Sally Taylor started painting in college, nudes and landscapes mostly on huge canvases in rich red and ocher oils. After college, painting was replaced by music as my creativity’s vehicle of choice. My oil paints dried up, and my brushes stiffened like old bones and were discarded.

I didn’t think twice about painting again until Covid hit and my family and I hit the road. Pulling our 13-year-old son out of school in favor of a global education on the road. It was a big decision for us to take him out of the educational “box.” What would he be missing? I bought him a matchbox-sized watercolor set determined at least to keep his artistic education alive.  But he showed no interest and I quickly found the little painting kit a great comfort and pet it with my brush the way one might stroke a service dog.  The set accompanied me to Australian cafes for early morning lattes, to lodges in the French Alps where I waited for my family to finish their runs, and to thatched Indonesian jungle huts where I painted to bide my time until the rains let up.

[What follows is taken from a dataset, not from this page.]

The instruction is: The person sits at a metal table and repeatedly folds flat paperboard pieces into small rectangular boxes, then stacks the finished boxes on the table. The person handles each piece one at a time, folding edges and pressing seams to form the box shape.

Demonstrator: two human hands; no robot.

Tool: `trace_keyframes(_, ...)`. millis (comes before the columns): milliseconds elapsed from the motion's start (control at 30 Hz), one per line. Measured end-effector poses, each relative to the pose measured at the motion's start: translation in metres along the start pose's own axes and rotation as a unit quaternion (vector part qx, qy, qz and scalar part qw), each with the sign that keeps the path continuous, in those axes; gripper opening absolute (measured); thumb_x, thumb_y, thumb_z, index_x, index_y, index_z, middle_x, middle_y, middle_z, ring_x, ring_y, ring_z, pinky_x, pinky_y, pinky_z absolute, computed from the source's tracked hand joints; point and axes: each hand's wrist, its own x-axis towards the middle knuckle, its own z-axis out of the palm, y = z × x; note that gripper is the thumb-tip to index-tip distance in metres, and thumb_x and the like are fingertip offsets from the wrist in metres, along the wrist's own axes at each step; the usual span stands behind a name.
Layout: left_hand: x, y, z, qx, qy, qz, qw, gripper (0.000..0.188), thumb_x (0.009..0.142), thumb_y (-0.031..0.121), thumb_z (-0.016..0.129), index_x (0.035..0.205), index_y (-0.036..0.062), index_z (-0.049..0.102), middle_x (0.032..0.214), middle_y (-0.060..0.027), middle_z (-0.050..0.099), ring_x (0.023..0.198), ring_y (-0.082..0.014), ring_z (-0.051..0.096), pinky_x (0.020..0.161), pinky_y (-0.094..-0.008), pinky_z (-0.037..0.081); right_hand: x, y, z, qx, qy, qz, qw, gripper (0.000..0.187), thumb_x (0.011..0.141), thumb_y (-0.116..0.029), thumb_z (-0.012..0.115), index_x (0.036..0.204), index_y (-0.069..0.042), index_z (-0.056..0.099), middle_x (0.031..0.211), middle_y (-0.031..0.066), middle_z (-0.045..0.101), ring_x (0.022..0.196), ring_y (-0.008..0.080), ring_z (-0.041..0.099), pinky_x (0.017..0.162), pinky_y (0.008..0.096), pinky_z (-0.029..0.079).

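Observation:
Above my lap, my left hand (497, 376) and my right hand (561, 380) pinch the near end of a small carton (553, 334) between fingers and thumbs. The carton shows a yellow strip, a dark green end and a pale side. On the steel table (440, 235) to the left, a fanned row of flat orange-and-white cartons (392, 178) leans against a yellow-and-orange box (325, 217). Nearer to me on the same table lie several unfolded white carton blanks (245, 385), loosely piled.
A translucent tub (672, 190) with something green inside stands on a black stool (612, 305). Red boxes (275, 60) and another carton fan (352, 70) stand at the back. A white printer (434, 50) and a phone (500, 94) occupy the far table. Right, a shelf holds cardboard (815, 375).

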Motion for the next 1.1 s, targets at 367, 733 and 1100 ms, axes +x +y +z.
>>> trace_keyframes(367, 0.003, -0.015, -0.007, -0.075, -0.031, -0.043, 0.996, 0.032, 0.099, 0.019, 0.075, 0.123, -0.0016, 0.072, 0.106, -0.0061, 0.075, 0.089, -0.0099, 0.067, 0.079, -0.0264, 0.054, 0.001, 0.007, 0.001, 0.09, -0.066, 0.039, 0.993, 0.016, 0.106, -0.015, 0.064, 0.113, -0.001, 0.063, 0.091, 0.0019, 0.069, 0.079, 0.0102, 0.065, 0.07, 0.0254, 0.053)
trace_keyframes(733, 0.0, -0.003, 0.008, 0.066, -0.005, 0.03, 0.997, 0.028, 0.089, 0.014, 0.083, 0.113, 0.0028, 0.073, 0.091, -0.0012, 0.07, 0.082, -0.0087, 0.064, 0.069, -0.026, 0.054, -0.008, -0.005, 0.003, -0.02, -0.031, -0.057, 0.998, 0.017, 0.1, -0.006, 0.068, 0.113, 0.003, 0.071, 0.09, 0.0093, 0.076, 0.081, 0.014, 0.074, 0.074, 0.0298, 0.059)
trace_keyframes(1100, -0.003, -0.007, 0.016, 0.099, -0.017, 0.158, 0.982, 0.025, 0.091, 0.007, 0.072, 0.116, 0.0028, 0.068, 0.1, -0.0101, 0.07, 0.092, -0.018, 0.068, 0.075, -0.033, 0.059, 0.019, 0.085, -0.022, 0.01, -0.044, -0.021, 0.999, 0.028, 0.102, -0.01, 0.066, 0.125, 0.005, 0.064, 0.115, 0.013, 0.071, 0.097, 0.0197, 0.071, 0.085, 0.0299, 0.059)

I found myself painting shadows.  I related to their translucence; those silent, faceless, loyal companions accompany their parents diligently without complaint.

Growing up in a family where the spotlight was reserved for more talented, more beautiful, more note-worthy members, the shadow roll was the only one on offer.  I’m embarrassed to admit my own career in music was as much an attempt to escape the faceless, mute shadow roll as it was an inner fire to perform.  But an Australian documentarian once claimed she wanted to do a story about me and my music but when her show came out it was titled “Singing in the Shadows.” It stung and hit home and embarrassed me. 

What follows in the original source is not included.